У короля не было еще никакого плана, он ни на что еще не решался, как вдруг отворилась дверь и взошел – взошел в кабинет к королю – кто вы думаете? – Эмиль де-Жирарден. Он принес ему приятную весть, что если он не возьмет решительных мер, то через час во Франции не будет ни короля, ни королевства!

– Да что же делать? – спросил король французов у редактора «Прессы».

– Отказаться от престола, государь.

– Abdiquer, – повторил старик король, и перо, которое он держал, выпало у него из рук. Оно и не было нужно. Сметливый Эмиль Жирарден принес прокламацию – которую он уже велел набирать. Король был в состоянии совершенной прострации; да и было отчего; его с трона выгонял не совсем чистый журналист, известный roué и интригант, он отказывал королю от места, как будто он был корректором или протом в его типографии. Прокламацию уже печатали – король пробормотал свое согласие – истинно шекспировская сцена!

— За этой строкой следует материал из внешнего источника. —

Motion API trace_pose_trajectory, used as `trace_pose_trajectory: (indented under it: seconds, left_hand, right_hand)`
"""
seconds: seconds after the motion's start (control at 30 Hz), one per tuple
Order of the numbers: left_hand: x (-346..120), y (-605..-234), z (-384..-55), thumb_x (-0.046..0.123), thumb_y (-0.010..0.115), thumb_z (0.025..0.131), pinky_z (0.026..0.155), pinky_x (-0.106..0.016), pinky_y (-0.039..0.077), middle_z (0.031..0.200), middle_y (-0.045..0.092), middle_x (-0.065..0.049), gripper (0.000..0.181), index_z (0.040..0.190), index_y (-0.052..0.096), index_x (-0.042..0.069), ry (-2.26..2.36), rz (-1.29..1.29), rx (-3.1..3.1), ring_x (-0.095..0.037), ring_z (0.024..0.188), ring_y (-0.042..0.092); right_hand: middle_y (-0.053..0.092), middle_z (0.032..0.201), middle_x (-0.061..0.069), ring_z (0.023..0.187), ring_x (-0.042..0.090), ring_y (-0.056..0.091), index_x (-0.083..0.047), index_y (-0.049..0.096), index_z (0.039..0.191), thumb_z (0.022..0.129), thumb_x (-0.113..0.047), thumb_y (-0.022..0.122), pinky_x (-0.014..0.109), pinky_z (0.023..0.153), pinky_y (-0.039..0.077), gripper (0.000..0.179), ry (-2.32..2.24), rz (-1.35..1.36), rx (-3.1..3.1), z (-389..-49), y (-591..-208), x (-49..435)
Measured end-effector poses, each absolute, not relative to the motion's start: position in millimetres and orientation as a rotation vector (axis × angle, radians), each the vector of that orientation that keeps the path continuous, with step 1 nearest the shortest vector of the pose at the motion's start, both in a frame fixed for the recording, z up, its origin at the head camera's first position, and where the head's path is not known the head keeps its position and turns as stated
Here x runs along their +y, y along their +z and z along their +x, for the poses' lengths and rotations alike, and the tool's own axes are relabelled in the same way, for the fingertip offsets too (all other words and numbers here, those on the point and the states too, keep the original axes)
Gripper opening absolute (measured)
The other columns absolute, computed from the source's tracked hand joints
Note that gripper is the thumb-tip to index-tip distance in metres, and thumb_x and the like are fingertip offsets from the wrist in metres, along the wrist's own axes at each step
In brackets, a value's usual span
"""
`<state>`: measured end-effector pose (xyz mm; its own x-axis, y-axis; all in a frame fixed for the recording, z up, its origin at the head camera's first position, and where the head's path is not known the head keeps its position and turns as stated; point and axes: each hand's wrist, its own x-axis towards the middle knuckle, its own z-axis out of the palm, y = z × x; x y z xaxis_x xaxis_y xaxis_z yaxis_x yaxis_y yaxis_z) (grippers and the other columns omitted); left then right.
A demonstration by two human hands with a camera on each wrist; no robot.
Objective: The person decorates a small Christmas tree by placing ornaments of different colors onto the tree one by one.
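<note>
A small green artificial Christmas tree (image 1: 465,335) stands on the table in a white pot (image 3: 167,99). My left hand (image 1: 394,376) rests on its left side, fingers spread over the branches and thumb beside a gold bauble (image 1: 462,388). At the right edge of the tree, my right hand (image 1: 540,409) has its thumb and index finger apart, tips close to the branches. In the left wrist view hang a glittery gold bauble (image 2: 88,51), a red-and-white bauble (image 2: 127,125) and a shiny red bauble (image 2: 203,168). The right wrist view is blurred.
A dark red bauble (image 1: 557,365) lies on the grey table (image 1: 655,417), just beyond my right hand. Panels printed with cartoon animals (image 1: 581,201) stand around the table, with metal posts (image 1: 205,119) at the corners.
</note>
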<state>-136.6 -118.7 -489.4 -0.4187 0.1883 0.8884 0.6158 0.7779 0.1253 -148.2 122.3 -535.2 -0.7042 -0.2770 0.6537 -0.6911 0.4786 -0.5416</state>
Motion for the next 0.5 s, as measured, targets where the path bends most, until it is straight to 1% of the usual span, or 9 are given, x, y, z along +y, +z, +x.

Но и новость об отречении не сделала большого действия. На одних баррикадах Жирардену не поверили, потребовали письменного доказательства, на других его прогнали, – баррикады не дворец, туда не так легко входят люди tannés. Надобно было воротиться, надобно было снова мучить не у дел состоящего короля. Людвиг-Филипп написал свое отречение и отдал его генералу Ламорисьеру. Ламорисьер поскакал к Шато д’О, где шла отчаянная битва, – он не уехал дальше первой баррикады. Молодой человек с ружьем спросил его, куда он едет и зачем, – Ламорисьер объяснил и показал ему бумагу. – «Генерал, – возразил молодой человек, – воротитесь, отреченье короля не нужно». – Ламорисьер хотел насильно проехать через баррикаду – по нем выстрелили, он был легко ранен, лошадь убита. – Подписавши отреченье, король стал готовиться в путь. Карета его не могла подъехать; на Карусельской площади убили пикера и двух лошадей – приходилось удалиться тайком, – еще одна династия бежала из этих комнат. – Жаль, что после их отъезда не срыли с лица земли Тюльери, пока есть Тюльери, все кажется, рано или поздно будет и король. – Король пошел; но вдруг воротился, вынул ключи, начал искать в каком-то ящике своего бюро каких-то бумаг, ничего не находил – досадовал – и был очень жалок. Он вышел из дворца подземным ходом, который выходит на place de la Concorde, к Сене. Две буржуазные каретки увезли короля-буржуа и его семью. Несколько кирасиров и несколько уланов Национальной гвардии проводили его в Сен-Клу, – в Сен-Клу Людвиг-Филипп хотел им что-то сказать, но речь не клеилась, он повторял: «Мне было нечего делать – я должен был – не правда ли?» (Это я слышал от офицера Национальной гвардии, его провожавшего). Жена Немурского и ее дети уехали с королем; герцогиня Орлеанская с детьми и герцог Немурский остались. Герцогиню Монпансье, кажется, забыли, ее нашел генерал Тьери бегущую по place de la Concorde – растерянную и в слезах.